Under the Accessibility for Ontarians with Disabilities Act (AODA), your website must be accessible unless the content was posted prior to 2012. As website design flourishes by using more intricate layouts and colour, organizations and designers may have lost sight of accessibility. Ensuring that your website is universally accessible is crucial for the benefit of all users. Adjusting a website as a non-developer can be intimidating, but it isn’t as difficult as you think. Below are five simple ways to make your website more accessible.
5 Simple Ways You Can Make Your Website More Accessible
Ways to make your website more accessible: Contemplate your colours
Colour is key to any type of design. Colour can be eye-catching, it can display emotion, and it can be enticing for potential clientele, but can your users differentiate between the colours on your website? Are they visible for people who have a colour deficiency?
Though using colour is helpful when creating designs, you must consider how different colours, hues, and shades work together. Foreground and background need to contrast correctly in order to display a clear image. For example, you cannot use a light grey text or foreground on a white background. This colour combination would have poor readability for users who experience colour deficiencies.
Ways to make your website more accessible: Alternative (Alt) text for images
A picture is worth 1000 words, but what if your picture is not visible to someone? How will they know what this image displays?
Alt text makes your websites more accessible by providing a description of an image. Your alt text should be a short explanation of the image content. The description of the image should reflect the information on the page. The same image can be used for multiple purposes, but it should always have different alt text that reflects the content displayed on the page.
When creating alt text, try thinking about how you would explain an image to a person who cannot see it. What elements of the image do you most want users to know about?
Ways to make your website more accessible: Link descriptions
Have you considered the context of your link? Is your link descriptive enough to direct users to the appropriate page? What if a link on your page says “click here” or “learn more”? How would someone know what they are actually clicking?
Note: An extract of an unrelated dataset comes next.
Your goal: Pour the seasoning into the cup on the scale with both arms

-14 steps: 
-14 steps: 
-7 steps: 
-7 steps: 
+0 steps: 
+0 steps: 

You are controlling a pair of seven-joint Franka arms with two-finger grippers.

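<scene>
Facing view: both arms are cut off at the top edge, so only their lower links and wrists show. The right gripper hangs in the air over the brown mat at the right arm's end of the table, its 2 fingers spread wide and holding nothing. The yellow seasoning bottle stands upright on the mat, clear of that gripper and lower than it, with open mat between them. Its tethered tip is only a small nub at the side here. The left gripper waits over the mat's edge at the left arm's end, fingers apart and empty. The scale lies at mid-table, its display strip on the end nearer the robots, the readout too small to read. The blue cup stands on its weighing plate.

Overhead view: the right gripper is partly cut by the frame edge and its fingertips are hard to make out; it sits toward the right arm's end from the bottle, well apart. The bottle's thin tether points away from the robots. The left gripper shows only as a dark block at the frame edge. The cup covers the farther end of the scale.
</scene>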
Some individuals read the information of a link in order to decide if they will view the link. Some users do so with a screen reader.
Think about where links lead users. You could say “Click here to view our services” instead of “click here.” Give a little more detail that describes where users are being directed.
Ways to make your website more accessible: Headings
Use of headings seems like a minor detail, but headings can help organize your content. Headings range from H1 and can go up to as high as H6. H1 headings are used as main titles, H2 would be used as a subheading of H1, and so on.
Not only does organizing headings assist in the overall aesthetic of a page, it also helps users who work with a screen reader. The screen reader will rank the headings according to the top-down hierarchy. This way of reading assists by informing the user about the level of context on a page.
Ways to make your website more accessible: Provide captioning and transcripts
If you have videos on your website that do not have captions, a hearing-impaired user will not be able to comprehend the videos on your website.
Hosting websites provide tools to add captions to videos on their sites, but if you are unable to do this, adding a transcript of the video and making it available online can allow all users to view your content.
Above all, do your research. Try to learn how individuals with disabilities use the web. Expanding your knowledge will help you adjust your website to make it universally accessible. There are many Web Content Accessibility Guidelines (WCAG) 2.0 checklists available online that may assist in making your website more welcoming to everyone.